Team USA defeated Germany, 45-36, in the quarter-finals, but lost to the Russian Olympic Committee, 45-41.

The bronze medal win by Team USA marks the second Olympic medal in the men’s team foil event for the United States since 1932.

Gerek Meinhardt (Photo provided)

Meinhardt earned his bachelor’s degree from Notre Dame, where he met his wife, fellow UK medical student Lee Kiefer, the gold medal winner in women’s individual foil.

Camacho-Quinn, a native of Charleston, South Carolina, earned the Olympic record in the 100m hurdles semifinals (12.26) around 16 hours before her gold medal performance (12.37).

Her gold medal is redemption for the Rio 2016 Olympics when she came close to a finals berth but tripped on a hurdle in semifinals.

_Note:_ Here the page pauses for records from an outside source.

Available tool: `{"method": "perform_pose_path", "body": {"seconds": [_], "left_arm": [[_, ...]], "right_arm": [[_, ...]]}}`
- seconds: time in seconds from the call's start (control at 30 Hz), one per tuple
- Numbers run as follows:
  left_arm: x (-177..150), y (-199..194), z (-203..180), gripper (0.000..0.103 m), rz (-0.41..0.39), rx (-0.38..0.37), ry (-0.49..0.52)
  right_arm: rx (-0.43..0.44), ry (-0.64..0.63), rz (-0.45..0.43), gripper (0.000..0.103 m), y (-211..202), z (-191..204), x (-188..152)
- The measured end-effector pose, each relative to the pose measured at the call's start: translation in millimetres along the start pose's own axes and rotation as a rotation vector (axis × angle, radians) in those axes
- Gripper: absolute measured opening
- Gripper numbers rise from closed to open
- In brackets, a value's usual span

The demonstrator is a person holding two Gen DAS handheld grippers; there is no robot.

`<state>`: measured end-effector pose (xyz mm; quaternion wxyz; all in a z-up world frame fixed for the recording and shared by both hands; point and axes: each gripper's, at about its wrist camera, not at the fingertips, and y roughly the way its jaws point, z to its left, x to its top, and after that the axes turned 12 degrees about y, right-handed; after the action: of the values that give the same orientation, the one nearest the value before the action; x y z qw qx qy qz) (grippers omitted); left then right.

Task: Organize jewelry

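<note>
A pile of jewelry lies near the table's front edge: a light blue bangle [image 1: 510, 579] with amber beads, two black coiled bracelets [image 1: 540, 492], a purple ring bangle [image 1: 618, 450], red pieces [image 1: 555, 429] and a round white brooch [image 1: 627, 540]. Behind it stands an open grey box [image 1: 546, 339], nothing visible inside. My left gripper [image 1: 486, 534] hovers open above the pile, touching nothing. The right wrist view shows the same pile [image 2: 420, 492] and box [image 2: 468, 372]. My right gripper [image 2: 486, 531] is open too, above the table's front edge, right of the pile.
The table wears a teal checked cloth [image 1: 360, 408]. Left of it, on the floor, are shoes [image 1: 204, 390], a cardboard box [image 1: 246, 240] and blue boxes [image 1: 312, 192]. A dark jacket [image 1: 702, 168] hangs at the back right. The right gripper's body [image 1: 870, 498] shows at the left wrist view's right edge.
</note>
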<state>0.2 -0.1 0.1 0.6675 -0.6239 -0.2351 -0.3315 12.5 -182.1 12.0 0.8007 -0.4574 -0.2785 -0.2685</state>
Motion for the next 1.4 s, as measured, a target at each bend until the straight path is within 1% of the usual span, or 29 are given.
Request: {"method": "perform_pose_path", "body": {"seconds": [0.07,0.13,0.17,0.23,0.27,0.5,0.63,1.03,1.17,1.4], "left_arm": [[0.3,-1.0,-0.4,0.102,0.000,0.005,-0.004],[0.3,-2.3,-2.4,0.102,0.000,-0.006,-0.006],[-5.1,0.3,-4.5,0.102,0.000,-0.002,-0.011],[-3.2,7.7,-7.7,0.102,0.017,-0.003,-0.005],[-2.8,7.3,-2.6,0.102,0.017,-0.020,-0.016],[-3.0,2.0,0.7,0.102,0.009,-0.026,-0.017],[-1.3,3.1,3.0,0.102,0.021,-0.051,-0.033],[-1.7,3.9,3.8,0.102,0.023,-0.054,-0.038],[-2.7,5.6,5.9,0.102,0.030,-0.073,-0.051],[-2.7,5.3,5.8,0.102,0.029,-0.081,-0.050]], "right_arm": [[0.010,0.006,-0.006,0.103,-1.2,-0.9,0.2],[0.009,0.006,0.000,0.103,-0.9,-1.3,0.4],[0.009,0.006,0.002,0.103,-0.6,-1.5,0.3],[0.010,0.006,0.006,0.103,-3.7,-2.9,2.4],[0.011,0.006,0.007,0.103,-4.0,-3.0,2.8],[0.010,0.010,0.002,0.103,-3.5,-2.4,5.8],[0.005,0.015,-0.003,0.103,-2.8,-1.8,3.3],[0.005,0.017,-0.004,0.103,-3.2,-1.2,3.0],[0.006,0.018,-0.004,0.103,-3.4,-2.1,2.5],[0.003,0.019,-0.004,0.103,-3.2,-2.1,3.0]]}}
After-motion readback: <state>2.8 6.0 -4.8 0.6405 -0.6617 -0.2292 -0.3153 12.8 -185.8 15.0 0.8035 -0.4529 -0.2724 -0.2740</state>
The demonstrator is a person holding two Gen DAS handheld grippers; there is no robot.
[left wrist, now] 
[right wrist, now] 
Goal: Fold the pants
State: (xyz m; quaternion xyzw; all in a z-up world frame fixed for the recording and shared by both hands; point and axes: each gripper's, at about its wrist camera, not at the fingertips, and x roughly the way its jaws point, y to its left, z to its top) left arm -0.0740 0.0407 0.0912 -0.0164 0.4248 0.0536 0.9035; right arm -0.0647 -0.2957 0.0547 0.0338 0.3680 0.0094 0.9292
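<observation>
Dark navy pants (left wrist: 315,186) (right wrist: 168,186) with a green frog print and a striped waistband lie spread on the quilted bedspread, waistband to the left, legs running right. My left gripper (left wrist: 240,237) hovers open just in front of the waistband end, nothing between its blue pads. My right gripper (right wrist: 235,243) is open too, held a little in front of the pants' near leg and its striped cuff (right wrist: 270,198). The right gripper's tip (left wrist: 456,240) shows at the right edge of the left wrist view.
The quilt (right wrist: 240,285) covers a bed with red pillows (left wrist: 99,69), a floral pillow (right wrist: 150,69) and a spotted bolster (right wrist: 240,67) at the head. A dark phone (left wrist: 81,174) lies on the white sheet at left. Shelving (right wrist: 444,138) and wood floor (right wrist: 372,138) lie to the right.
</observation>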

Harrison, the world record-holder in the 100m hurdles, ran for silver with a time of 12.52. She failed to qualify for Rio 2016 despite winning nearly all her races except at the Olympic Trials final, but redeemed herself by setting the world record of 12.20 in another competition in July 2016. Harrison, a native of Clayton, North Carolina, holds a bachelor’s degree in community and leadership development from the College of Agriculture, Food and Environment.